A deputada estadual propõe que seja feito um referendo para revogar a reforma trabalhista, que, segundo ela, “não foi acolhida pelos brasileiros”. Ela também criticou os “profetas do ódio” — políticos que buscam explorar eleitoralmente o medo que as pessoas sentem nos grandes centros urbanos. Para a deputada, “falar sobre extermínios e morte não traz nenhum benefício à segurança pública”. Ainda assim, não citou Jair Bolsonaro (PSC-RJ), que adota esse discurso em postagens nas redes sociais.

É a primeira vez desde 1989 que o PCdoB vai às urnas sem nenhuma ligação com o PT. E, para Manuela, sua candidatura “foi respeitada por todas as autoridades políticas do país”. Ela descartou qualquer vínculo com Luiz Inácio Lula da Silva, eliminando a possibilidade de ser vice dele. Defendeu, porém, a chance de o concorrente estar no pleito, afirmando que ele “tem esse direito”.

A ideia de Manuela é investir, longe da estrela vermelha, em temas mais liberais, como os direitos dos gays, mas sem deixar de lado as “maiores necessidades da população, que são bons hospitais, escolas de qualidade e empregos”, conforme disse. “Eu acredito que o nosso povo vai querer ouvir propostas, saídas para a crise, não apenas candidaturas”, emendou, em seu discurso na 14ª Convenção Nacional do PCdoB.

Identificação


Loura, Manuela pintou o cabelo para conseguir mais simpatia dos eleitores. Segundo um de seus assessores, que explicava a decisão a um cientista político presente no evento, “a imagem da mulher branca, com cabelos claros e um estilo de vida confortável não traz o reconhecimento que a população, negra, índia e parda (a maioria dos brasileiros), procura num candidato”. A legenda respondeu que “discutir questões estéticas não está entre as prioridades do partido, que reforça seu discurso sobre tirar o país da crise. É essa a preocupação”.

Lula foi convidado a ir ao evento do PCdoB, que se estende pelo fim de semana, mas sua assessoria disse que ele não comparecerá. Outro chamado foi o ex-ministro Ciro Gomes (PDT), também pré-candidato ao Palácio do Planalto.

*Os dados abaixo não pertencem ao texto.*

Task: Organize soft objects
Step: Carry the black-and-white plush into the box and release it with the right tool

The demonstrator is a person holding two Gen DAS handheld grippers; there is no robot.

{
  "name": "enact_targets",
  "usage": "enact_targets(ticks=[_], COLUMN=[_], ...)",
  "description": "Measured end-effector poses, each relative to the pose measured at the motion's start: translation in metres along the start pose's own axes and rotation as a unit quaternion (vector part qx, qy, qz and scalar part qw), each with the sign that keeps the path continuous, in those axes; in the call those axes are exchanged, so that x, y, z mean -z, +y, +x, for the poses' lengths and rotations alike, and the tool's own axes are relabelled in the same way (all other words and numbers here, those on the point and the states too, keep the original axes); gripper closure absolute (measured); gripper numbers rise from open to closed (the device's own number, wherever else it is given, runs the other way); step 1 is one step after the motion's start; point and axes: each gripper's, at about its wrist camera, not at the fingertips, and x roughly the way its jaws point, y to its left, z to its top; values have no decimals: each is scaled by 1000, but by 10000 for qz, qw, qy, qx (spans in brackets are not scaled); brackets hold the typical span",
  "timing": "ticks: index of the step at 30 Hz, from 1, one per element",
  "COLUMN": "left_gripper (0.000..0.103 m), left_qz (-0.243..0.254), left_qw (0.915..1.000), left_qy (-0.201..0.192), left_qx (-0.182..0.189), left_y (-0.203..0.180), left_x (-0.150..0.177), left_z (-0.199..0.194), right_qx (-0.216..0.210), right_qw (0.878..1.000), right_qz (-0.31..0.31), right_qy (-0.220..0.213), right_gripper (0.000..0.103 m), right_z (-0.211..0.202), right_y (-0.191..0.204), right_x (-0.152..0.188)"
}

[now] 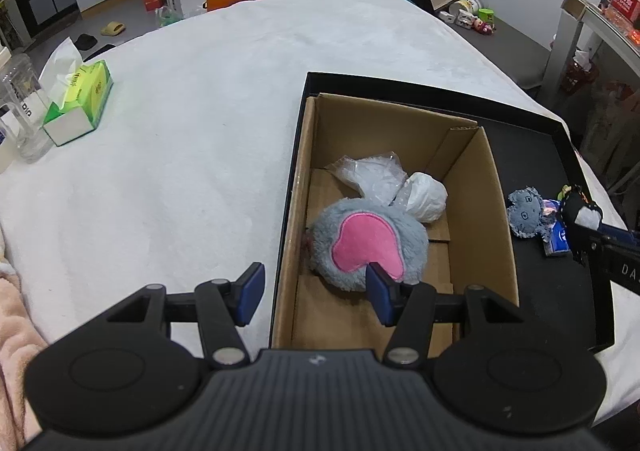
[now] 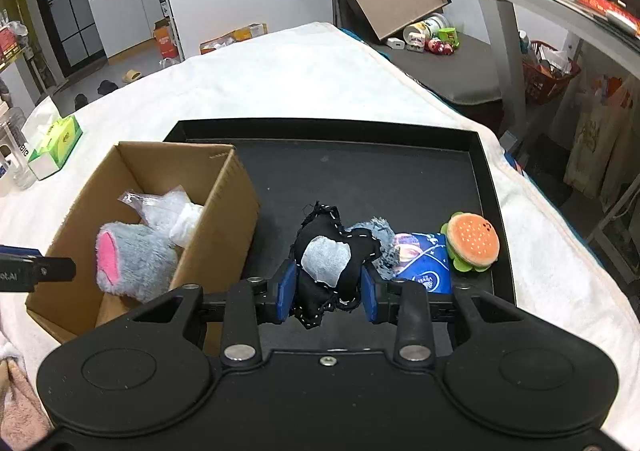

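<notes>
A cardboard box (image 1: 472,187) (image 2: 224,211) stands in the left part of a black tray (image 1: 560,291) (image 2: 360,179). In it lie a grey plush with a pink patch (image 1: 368,243) (image 2: 132,259) and clear plastic bags (image 1: 384,179) (image 2: 168,207). My left gripper (image 1: 316,291) is open and empty, straddling the box's left wall, its right finger by the plush. My right gripper (image 2: 328,291) is shut on a black and white cloth toy (image 2: 332,251) (image 1: 582,211) above the tray. On the tray lie a small grey plush (image 1: 524,215) (image 2: 380,235), a blue packet (image 2: 424,263) (image 1: 556,235) and a burger plush (image 2: 472,241).
The tray sits on a white cloth-covered table (image 1: 200,131) (image 2: 280,83). A green tissue box (image 1: 80,99) (image 2: 56,147) and a clear jar (image 1: 20,119) stand at the far left. A pink towel (image 1: 12,331) lies at the near left. Shelves (image 2: 560,11) stand to the right.
</notes>
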Motion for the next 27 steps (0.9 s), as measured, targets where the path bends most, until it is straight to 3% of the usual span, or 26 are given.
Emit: enact_targets(ticks=[14, 22, 27], left_gripper=[50, 54, 62], left_qz=[-138, -293, -370], left_qw=[9996, 9984, 9971], left_qy=[57, 127, 128], left_qx=[248, 473, 646], left_y=[16, 27, 33], left_x=[10, 16, 18], left_z=[8, 14, 13], right_qx=[128, 97, -1], right_qw=[9998, 9994, 9987], right_qz=[-115, -237, -412], right_qy=[-132, -217, -298], right_gripper=[69, 69, 69], right_z=[-15, -25, -33], right_y=[21, 40, 62], right_x=[-9, -18, -24])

Manuela é deputada estadual pelo Rio Grande do Sul desde 2015. Antes disso, cumpriu dois mandatos consecutivos na Câmara dos Deputados e foi líder da legenda na Casa. Ela também disputou duas vezes a Prefeitura de Porto Alegre, em 2008 e 2012. Ontem, o termo Manu2018 figurou entre os primeiros colocados no trending topics do Twitter.

Está previsto para hoje o lançamento da pré-candidatura ao Planalto de João Dionísio Amoêdo (PN-SP), que, além de comandar a legenda, é presidente do Citibank.


"Quero agradecer, muito emocionada, a oportunidade de representar nosso partido nessa jornada. Sou a primeira mulher a ser pré-candidata à presidência pelo PCdoB, que honra, amigos, que honra”, Manuela D’Ávila, deputada estadual.